▶ The data:
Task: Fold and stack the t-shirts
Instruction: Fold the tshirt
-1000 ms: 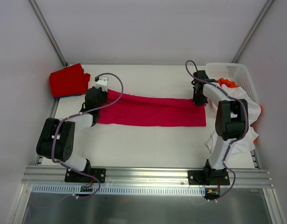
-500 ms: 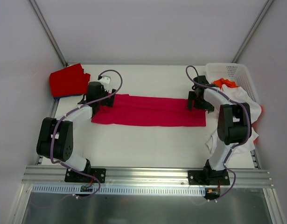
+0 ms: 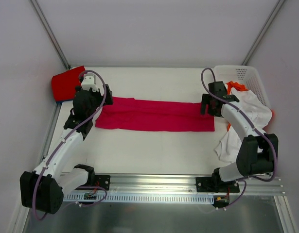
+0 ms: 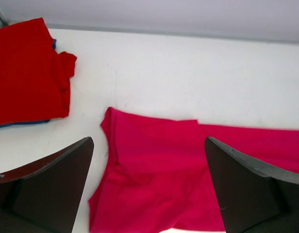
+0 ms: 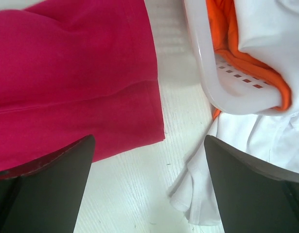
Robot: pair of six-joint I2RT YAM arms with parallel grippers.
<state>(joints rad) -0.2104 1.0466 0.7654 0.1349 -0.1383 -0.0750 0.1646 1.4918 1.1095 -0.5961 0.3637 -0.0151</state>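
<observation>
A crimson-pink t-shirt (image 3: 156,115) lies folded into a long strip across the table. My left gripper (image 3: 99,100) hovers open over its left end (image 4: 154,170), holding nothing. At the strip's right end (image 5: 71,73), my right gripper (image 3: 210,105) is open as well, above the bare table beside the hem. A folded red t-shirt (image 3: 66,85) sits at the back left, with a blue edge (image 4: 23,124) showing under it. An orange t-shirt (image 3: 235,86) and a white t-shirt (image 3: 247,119) spill out of the basket.
The white lattice basket (image 3: 249,75) stands at the back right; its rim (image 5: 207,73) is close to my right gripper. White cloth (image 5: 246,141) hangs down to the table by the right arm. Grey walls enclose the back and sides.
Both grippers went from shut to open and let go of the crimson-pink t-shirt's ends. The left arm drew back to the left, the right shifted slightly right. The strip now lies flat.
</observation>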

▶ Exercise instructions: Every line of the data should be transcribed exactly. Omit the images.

▶ Solution to this exercise:
Task: Fold and stack the t-shirts
Instruction: Fold the tshirt
-1000 ms: 
-500 ms: 
+0 ms: 
+0 ms: 
+0 ms: 
Robot: pair of six-joint I2RT YAM arms with parallel grippers.
<state>(joints rad) -0.2104 1.0466 0.7654 0.1349 -0.1383 -0.0750 0.1646 1.4918 1.1095 -0.5961 0.3637 -0.0151</state>
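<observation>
A crimson-pink t-shirt (image 3: 156,115) lies folded into a long strip across the table. My left gripper (image 3: 99,100) hovers open over its left end (image 4: 154,170), holding nothing. At the strip's right end (image 5: 71,73), my right gripper (image 3: 210,105) is open as well, above the bare table beside the hem. A folded red t-shirt (image 3: 66,85) sits at the back left, with a blue edge (image 4: 23,124) showing under it. An orange t-shirt (image 3: 235,86) and a white t-shirt (image 3: 247,119) spill out of the basket.
The white lattice basket (image 3: 249,75) stands at the back right; its rim (image 5: 207,73) is close to my right gripper. White cloth (image 5: 246,141) hangs down to the table by the right arm. Grey walls enclose the back and sides.
Both grippers went from shut to open and let go of the crimson-pink t-shirt's ends. The left arm drew back to the left, the right shifted slightly right. The strip now lies flat.
</observation>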

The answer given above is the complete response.